Disturbed northwesterlies kick the third week off, bringing the chance of widespread heavy rain associated with significant electrical activity, with squalls and thunderstorms affecting many central New Zealand locations and much rain for the Tararua and Ruahine Ranges.
Flooding at this time may affect parts of Wellington, and rivers may burst banks in Wanganui, southern Wairarapa, Buller and Fiordland. Three or four days of strong westerlies may reach gale force in central and eastern regions, followed by widespread heavy rain.
In November’s fourth week, heavy rain should become widespread. There is the chance of a storm with some flooding in southern Wairarapa, also substantial rain and possible local flooding in the western high country.
In the last few days of November we can expect brief southwesterly outbreaks between the westerlies.
As far as sunshine goes, it may be a cloudier-than-average month in the North island, except for a sunnier-than-average Napier, and above average sun in the South Island except for parts of the West Coast.
Skies may also be sunnier-than-average in Canterbury, Northland, Bay of Plenty, Gisborne, Hawke’s Bay, Marlborough and Nelson.

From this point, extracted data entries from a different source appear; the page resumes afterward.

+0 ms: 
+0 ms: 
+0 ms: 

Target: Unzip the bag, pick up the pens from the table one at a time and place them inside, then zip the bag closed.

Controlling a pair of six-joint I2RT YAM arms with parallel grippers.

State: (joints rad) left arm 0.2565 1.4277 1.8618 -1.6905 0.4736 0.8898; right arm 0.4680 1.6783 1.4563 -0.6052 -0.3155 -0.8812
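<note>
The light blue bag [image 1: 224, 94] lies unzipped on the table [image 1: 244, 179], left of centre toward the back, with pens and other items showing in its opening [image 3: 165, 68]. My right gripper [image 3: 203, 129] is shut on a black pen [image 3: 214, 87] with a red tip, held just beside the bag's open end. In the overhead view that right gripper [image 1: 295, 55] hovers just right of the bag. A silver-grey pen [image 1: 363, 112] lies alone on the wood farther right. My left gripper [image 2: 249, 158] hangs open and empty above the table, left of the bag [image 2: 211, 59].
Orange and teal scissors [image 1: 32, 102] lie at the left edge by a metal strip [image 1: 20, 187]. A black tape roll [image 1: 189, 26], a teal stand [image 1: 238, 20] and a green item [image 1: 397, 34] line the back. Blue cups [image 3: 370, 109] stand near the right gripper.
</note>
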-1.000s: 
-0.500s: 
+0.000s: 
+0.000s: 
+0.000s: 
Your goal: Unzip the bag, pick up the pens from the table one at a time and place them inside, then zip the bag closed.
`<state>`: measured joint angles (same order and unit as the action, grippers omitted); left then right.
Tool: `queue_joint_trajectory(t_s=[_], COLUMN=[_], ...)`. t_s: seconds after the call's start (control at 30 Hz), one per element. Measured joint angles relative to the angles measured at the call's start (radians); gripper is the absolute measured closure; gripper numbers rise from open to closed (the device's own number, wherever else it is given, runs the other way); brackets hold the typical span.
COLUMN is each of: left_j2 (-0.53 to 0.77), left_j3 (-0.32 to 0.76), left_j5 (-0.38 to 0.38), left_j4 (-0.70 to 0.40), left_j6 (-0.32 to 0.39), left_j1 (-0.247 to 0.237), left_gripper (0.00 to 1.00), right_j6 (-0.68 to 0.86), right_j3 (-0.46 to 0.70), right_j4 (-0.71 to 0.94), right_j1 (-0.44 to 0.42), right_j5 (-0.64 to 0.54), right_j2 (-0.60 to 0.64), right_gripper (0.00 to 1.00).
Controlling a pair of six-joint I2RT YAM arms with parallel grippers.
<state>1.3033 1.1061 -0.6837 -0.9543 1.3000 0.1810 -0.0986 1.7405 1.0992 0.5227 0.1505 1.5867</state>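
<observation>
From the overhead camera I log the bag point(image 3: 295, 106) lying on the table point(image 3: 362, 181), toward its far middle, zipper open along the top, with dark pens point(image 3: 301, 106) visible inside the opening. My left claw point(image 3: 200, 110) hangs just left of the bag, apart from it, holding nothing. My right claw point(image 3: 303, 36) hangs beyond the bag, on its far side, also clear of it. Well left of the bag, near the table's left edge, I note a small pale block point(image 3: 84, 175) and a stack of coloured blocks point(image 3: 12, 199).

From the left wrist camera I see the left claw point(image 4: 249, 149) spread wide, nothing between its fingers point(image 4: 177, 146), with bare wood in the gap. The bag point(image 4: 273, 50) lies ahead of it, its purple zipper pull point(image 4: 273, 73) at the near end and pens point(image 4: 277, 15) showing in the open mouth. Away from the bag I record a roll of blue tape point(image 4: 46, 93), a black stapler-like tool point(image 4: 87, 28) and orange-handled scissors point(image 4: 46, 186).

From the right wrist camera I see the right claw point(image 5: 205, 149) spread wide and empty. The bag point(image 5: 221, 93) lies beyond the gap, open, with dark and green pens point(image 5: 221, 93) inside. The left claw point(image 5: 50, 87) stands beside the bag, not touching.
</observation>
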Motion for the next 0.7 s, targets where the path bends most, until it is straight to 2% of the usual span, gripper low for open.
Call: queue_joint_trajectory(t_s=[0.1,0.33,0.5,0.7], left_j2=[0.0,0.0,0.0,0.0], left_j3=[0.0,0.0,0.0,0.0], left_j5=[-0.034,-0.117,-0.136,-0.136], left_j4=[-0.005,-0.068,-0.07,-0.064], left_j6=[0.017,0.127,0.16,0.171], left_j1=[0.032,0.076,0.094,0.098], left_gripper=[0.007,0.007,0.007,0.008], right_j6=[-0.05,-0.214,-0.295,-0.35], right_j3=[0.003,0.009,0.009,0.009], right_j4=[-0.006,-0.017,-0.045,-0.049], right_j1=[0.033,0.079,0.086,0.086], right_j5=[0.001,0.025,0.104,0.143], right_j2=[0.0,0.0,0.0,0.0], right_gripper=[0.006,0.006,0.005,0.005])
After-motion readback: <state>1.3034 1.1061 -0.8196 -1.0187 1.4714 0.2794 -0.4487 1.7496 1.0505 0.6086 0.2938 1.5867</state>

On the other hand, cloudy weather may prevail in the west from Taranaki to Fiordland, where daily sunshine amounts could be 25% below average.
In terms of temperatures, some eastern North island locations as well as Canterbury may be warmer-than- average. The warmest parts of the country may be Hawke’s Bay, Gisborne, Kaikoura coast and coastal Canterbury.
Both Taupo and Rotorua districts may receive low air temperatures for the season, particularly Waiouru. In contrast, some parts of South Canterbury may have unusually high temperatures.
Cooler conditions may prevail elsewhere, particularly on the West Coast and Fiordland. Southerly systems in November may be 8th-9th, 15th-16th, and 25th-28th.
November to December may see a dramatic reversal in weather trends, with a very much drier-than-average December for all regions. Apart from the West Coast of the South Island, over the whole of the last month of 2012 most districts can expect less than a handful of significant rain days.
Allow 1-2 days error in all forecasting, and about 50-80kms geographic radius.